Combine the light cream, vanilla bean and crushed cardamom pods in a heavy saucepan and bring slowly to a boil. Do not let boil over. Remove from heat, cover, and let infuse for 30 minutes (longer if you want a stronger flavor). Remove the vanilla bean and scrape the seeds into the liquid. Take out the cardamom pods with a slotted spoon or Chinese spider.

Beat the egg yolks and sugar until thick and pale (using a manual whisk or immersion blender). Gently reheat the cream mixture and beat a little of it into the egg yolks. Then pour the egg mixture into the cream and return the pan to a low heat. Stir for several minutes, until the custard is thick enough to coat the back of a spoon. Do not let it boil! (This leads to scrambled eggs.)
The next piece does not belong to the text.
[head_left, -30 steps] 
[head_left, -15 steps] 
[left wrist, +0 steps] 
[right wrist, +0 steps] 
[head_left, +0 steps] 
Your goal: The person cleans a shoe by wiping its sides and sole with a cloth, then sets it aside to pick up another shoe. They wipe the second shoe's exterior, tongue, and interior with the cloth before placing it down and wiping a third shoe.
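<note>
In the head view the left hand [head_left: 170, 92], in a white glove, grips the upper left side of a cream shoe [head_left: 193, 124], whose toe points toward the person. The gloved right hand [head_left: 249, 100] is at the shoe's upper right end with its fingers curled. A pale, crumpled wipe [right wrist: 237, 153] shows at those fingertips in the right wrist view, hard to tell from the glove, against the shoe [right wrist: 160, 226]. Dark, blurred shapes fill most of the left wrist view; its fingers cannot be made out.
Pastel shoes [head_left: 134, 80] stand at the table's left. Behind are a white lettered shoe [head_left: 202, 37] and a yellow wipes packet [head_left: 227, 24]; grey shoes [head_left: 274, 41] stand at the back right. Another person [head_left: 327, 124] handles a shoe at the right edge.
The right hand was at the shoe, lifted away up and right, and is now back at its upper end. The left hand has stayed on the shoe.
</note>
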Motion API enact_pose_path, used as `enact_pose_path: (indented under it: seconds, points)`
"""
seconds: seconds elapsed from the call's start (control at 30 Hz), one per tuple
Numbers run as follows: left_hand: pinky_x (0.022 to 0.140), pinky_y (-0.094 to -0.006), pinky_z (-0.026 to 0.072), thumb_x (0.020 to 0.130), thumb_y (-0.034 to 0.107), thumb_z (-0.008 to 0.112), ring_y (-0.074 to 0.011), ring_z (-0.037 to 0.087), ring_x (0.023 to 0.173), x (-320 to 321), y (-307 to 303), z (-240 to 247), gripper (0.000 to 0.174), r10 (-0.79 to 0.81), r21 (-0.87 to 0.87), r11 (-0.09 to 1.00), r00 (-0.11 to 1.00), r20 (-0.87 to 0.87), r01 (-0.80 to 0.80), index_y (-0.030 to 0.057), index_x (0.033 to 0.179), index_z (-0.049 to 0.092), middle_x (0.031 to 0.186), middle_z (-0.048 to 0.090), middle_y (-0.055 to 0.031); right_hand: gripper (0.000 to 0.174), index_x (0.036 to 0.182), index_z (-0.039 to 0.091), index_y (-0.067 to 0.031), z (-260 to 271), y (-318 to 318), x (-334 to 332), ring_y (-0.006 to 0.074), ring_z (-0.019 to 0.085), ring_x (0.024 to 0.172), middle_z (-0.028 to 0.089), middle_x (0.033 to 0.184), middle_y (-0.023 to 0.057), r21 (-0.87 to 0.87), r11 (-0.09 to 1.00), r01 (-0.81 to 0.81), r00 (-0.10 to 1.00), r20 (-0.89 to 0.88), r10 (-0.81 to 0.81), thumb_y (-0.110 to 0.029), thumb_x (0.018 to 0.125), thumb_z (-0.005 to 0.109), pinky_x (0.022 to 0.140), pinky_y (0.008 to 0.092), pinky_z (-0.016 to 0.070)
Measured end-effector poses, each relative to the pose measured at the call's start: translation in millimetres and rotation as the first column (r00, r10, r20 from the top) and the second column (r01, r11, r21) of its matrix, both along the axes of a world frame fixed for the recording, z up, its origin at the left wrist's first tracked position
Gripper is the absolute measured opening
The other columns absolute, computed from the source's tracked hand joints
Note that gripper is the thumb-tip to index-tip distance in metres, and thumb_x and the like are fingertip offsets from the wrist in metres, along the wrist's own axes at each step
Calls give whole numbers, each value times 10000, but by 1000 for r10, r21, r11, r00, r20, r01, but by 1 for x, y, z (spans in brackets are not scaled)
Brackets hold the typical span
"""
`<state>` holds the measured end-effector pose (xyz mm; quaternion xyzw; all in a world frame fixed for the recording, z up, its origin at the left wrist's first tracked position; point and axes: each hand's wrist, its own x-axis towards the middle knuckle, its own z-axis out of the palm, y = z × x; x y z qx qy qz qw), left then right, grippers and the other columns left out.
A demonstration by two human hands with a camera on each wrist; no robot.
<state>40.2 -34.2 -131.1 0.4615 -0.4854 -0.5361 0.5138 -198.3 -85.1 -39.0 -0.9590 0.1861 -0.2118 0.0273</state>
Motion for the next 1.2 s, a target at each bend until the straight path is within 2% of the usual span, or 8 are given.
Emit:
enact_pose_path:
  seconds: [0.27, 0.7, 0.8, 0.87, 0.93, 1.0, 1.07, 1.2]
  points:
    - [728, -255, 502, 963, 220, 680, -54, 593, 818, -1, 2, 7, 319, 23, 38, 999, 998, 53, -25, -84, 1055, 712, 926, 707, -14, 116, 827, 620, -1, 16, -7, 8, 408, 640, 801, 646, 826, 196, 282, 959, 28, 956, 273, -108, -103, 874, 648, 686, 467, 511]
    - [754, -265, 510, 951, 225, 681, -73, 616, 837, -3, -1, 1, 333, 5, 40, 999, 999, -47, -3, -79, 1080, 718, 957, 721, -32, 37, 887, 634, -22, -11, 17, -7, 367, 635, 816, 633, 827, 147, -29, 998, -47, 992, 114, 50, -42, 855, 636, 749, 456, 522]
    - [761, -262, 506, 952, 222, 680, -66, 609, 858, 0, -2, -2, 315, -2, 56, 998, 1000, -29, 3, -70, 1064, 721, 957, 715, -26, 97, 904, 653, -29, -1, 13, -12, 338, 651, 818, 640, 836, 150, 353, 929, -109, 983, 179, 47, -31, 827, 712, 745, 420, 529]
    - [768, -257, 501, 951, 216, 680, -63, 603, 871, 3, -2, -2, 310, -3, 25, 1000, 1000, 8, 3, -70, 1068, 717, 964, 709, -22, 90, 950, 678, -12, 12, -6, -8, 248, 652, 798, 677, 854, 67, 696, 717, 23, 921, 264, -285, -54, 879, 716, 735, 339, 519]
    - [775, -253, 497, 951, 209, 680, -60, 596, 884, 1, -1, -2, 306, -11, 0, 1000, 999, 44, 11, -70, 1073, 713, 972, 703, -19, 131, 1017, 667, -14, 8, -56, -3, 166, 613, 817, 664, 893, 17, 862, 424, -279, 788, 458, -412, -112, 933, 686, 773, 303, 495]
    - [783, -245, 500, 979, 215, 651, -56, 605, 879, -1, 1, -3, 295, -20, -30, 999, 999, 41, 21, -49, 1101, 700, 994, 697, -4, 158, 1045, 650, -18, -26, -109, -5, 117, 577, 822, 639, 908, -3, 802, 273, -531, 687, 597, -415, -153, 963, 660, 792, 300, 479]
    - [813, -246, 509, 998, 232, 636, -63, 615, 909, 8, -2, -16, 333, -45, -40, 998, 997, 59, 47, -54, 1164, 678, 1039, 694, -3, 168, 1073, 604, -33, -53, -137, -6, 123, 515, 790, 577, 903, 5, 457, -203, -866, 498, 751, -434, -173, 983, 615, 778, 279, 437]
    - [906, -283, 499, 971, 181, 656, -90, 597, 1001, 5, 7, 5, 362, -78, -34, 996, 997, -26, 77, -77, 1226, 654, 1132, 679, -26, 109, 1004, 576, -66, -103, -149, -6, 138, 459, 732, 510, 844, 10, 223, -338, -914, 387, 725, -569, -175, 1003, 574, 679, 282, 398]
Remove the pan from the heat, continuing to stir until cooled. Lightly whip the heavy cream and fold it into the custard. Stir in the ground cardamom. Freeze in an ice cream maker following the manufacturer's instructions.

To serve, place a warm or room temperature apple half in each of 6 bowls, top with a generous scoop of ice cream and sprinkle walnuts on top. Go to heaven... (Leftover apples are great in the morning served cold or reheated and topped with a serving of yoghurt.)